- _WHAT IS EXPECTED_:
Determine how many lines in the entries below contain "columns", and output that number alone.

- _DATA FOR PROCESSING_:

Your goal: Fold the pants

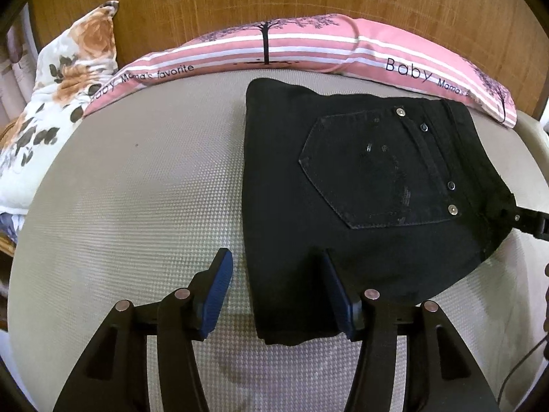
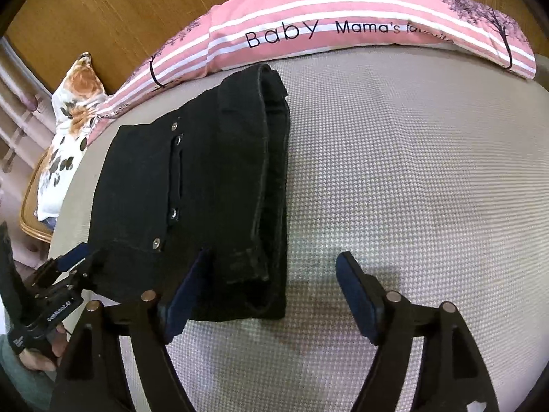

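Black denim pants, folded into a compact stack, are lying on the beige textured mattress near a pink striped pillow. Both the left gripper and right gripper are hovering with jaws spread, gripping nothing.
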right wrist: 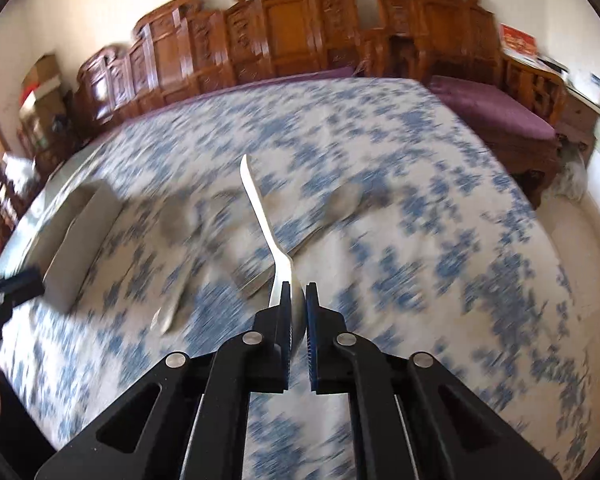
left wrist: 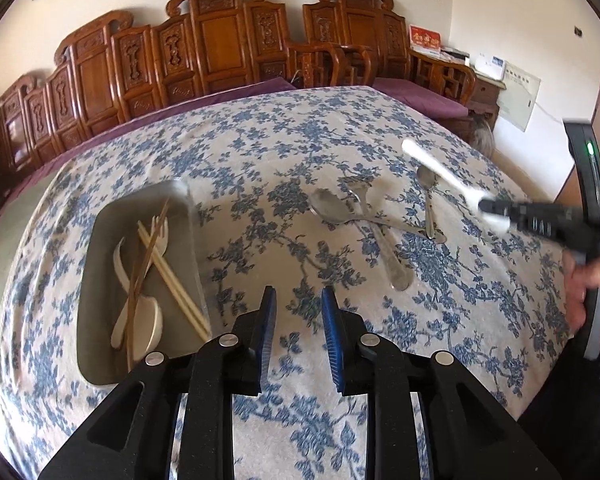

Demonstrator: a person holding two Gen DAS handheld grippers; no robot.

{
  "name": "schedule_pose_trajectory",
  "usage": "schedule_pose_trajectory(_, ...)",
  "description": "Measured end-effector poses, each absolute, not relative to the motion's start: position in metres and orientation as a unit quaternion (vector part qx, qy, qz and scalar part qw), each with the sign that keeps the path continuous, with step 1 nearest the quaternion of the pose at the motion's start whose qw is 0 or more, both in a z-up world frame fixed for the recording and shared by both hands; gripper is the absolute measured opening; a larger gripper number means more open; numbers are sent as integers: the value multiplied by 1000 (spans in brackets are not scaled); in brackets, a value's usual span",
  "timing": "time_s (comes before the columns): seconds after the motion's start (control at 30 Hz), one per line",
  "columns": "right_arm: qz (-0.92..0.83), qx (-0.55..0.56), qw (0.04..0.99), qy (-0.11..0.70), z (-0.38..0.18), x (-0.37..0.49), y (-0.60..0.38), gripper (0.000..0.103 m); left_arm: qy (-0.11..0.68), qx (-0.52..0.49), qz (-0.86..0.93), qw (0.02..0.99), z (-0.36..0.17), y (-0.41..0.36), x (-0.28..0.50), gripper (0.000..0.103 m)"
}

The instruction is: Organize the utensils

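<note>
My right gripper (right wrist: 299, 294) is shut on a white plastic spoon (right wrist: 260, 216), whose handle sticks up and away from the pads. In the left wrist view that spoon (left wrist: 440, 172) hangs above the table at the right, held by the right gripper (left wrist: 496, 210). My left gripper (left wrist: 299, 300) hovers over the cloth with its jaws a little apart and nothing between them. A grey tray (left wrist: 100, 272) at the left holds white plastic cutlery (left wrist: 140, 320), pale chopsticks (left wrist: 172, 280) and thin brown sticks. Metal spoons and a fork (left wrist: 364, 216) lie on the cloth in the middle.
The table (left wrist: 260, 152) wears a blue floral cloth. Carved wooden chairs (left wrist: 220, 44) with purple cushions line the far side. A person's hand (left wrist: 596, 292) holds the right gripper at the right edge. The right wrist view is motion-blurred; the tray (right wrist: 80, 240) sits at its left.
</note>
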State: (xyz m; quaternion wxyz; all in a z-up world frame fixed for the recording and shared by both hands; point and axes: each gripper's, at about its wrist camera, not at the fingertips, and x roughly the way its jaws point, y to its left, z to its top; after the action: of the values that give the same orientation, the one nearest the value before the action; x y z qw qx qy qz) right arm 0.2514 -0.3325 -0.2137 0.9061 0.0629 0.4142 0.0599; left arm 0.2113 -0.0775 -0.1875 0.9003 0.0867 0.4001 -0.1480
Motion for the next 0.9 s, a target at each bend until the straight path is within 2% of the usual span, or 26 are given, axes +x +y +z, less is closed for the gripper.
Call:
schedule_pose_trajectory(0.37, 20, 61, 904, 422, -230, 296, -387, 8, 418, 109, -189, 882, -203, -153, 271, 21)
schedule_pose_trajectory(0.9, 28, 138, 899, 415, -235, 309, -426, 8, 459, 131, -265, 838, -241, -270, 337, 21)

- _ANSWER BELOW_:
2